- Recorded information
Start of Block
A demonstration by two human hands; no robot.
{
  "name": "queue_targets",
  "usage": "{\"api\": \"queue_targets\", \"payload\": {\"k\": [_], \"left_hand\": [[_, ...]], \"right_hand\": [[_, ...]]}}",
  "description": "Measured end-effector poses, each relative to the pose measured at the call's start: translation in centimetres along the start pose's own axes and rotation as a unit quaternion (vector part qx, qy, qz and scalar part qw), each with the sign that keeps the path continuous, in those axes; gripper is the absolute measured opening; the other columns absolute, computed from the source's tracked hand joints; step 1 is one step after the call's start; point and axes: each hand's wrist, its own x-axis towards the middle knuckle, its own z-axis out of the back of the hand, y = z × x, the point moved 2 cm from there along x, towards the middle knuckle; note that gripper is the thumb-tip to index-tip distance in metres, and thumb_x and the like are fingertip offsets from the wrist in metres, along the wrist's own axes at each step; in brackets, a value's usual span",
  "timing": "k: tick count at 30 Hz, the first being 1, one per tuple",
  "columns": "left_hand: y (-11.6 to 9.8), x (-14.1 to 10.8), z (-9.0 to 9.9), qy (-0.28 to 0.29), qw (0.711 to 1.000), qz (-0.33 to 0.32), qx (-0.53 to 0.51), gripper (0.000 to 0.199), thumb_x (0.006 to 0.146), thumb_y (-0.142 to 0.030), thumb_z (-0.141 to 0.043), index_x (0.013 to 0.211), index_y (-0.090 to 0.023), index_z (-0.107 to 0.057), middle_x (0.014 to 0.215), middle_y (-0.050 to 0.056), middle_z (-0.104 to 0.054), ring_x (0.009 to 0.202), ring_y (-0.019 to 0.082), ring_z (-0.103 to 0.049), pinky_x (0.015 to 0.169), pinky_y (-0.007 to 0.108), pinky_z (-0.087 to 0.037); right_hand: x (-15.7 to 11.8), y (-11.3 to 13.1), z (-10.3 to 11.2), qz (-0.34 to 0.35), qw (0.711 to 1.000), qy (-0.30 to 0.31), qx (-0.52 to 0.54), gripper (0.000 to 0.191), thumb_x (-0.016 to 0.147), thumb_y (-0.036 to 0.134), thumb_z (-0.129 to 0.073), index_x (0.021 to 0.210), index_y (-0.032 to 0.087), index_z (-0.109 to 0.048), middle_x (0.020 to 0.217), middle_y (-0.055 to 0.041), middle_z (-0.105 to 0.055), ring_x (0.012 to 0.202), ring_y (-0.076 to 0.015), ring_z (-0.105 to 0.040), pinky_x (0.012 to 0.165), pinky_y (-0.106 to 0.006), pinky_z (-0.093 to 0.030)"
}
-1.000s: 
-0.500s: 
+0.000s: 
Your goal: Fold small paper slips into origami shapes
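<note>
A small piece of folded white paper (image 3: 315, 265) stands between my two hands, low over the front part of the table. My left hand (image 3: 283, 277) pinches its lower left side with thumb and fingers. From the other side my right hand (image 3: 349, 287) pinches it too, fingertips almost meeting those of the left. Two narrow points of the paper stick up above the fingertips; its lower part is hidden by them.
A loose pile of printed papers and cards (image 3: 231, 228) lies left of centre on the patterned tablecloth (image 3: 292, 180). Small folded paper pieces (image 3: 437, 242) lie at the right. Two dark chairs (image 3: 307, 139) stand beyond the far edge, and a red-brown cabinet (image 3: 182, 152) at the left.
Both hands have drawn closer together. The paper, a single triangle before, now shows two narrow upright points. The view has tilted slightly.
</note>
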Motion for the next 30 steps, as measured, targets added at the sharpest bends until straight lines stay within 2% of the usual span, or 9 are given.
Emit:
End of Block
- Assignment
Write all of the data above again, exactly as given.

- Problem solution
A demonstration by two human hands; no robot.
{
  "name": "queue_targets",
  "usage": "{\"api\": \"queue_targets\", \"payload\": {\"k\": [_], \"left_hand\": [[_, ...]], \"right_hand\": [[_, ...]]}}",
  "description": "Measured end-effector poses, each relative to the pose measured at the call's start: translation in centimetres along the start pose's own axes and rotation as a unit quaternion (vector part qx, qy, qz and scalar part qw), each with the sign that keeps the path continuous, in those axes; gripper is the absolute measured opening; the other columns absolute, computed from the source's tracked hand joints; step 1 is one step after the call's start; point and axes: each hand's wrist, its own x-axis towards the middle knuckle, its own z-axis out of the back of the hand, y = z × x, the point moved 2 cm from there along x, towards the middle knuckle; note that gripper is the thumb-tip to index-tip distance in metres, and thumb_x and the like are fingertip offsets from the wrist in metres, along the wrist's own axes at each step; in brackets, a value's usual span",
  "timing": "k: tick count at 30 Hz, the first being 1, one per tuple",
  "columns": "left_hand: y (-11.6 to 9.8), x (-14.1 to 10.8), z (-9.0 to 9.9), qy (-0.28 to 0.29), qw (0.711 to 1.000), qz (-0.33 to 0.32), qx (-0.53 to 0.51), gripper (0.000 to 0.199), thumb_x (0.006 to 0.146), thumb_y (-0.142 to 0.030), thumb_z (-0.141 to 0.043), index_x (0.013 to 0.211), index_y (-0.090 to 0.023), index_z (-0.107 to 0.057), middle_x (0.014 to 0.215), middle_y (-0.050 to 0.056), middle_z (-0.104 to 0.054), ring_x (0.009 to 0.202), ring_y (-0.019 to 0.082), ring_z (-0.103 to 0.049), pinky_x (0.015 to 0.169), pinky_y (-0.007 to 0.108), pinky_z (-0.087 to 0.037); right_hand: x (-15.7 to 11.8), y (-11.3 to 13.1), z (-10.3 to 11.2), qz (-0.34 to 0.35), qw (0.711 to 1.000), qy (-0.30 to 0.31), qx (-0.52 to 0.54), gripper (0.000 to 0.191), thumb_x (-0.016 to 0.147), thumb_y (-0.036 to 0.134), thumb_z (-0.129 to 0.073), index_x (0.021 to 0.210), index_y (-0.032 to 0.087), index_z (-0.109 to 0.048), middle_x (0.020 to 0.217), middle_y (-0.055 to 0.041), middle_z (-0.105 to 0.055), ring_x (0.012 to 0.202), ring_y (-0.076 to 0.015), ring_z (-0.105 to 0.040), pinky_x (0.012 to 0.165), pinky_y (-0.106 to 0.006), pinky_z (-0.093 to 0.030)"
}
-1.000s: 
-0.500s: 
+0.000s: 
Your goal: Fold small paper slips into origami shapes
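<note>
A small piece of folded white paper (image 3: 315, 265) stands between my two hands, low over the front part of the table. My left hand (image 3: 283, 277) pinches its lower left side with thumb and fingers. From the other side my right hand (image 3: 349, 287) pinches it too, fingertips almost meeting those of the left. Two narrow points of the paper stick up above the fingertips; its lower part is hidden by them.
A loose pile of printed papers and cards (image 3: 231, 228) lies left of centre on the patterned tablecloth (image 3: 292, 180). Small folded paper pieces (image 3: 437, 242) lie at the right. Two dark chairs (image 3: 307, 139) stand beyond the far edge, and a red-brown cabinet (image 3: 182, 152) at the left.
Both hands have drawn closer together. The paper, a single triangle before, now shows two narrow upright points. The view has tilted slightly.
</note>
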Motion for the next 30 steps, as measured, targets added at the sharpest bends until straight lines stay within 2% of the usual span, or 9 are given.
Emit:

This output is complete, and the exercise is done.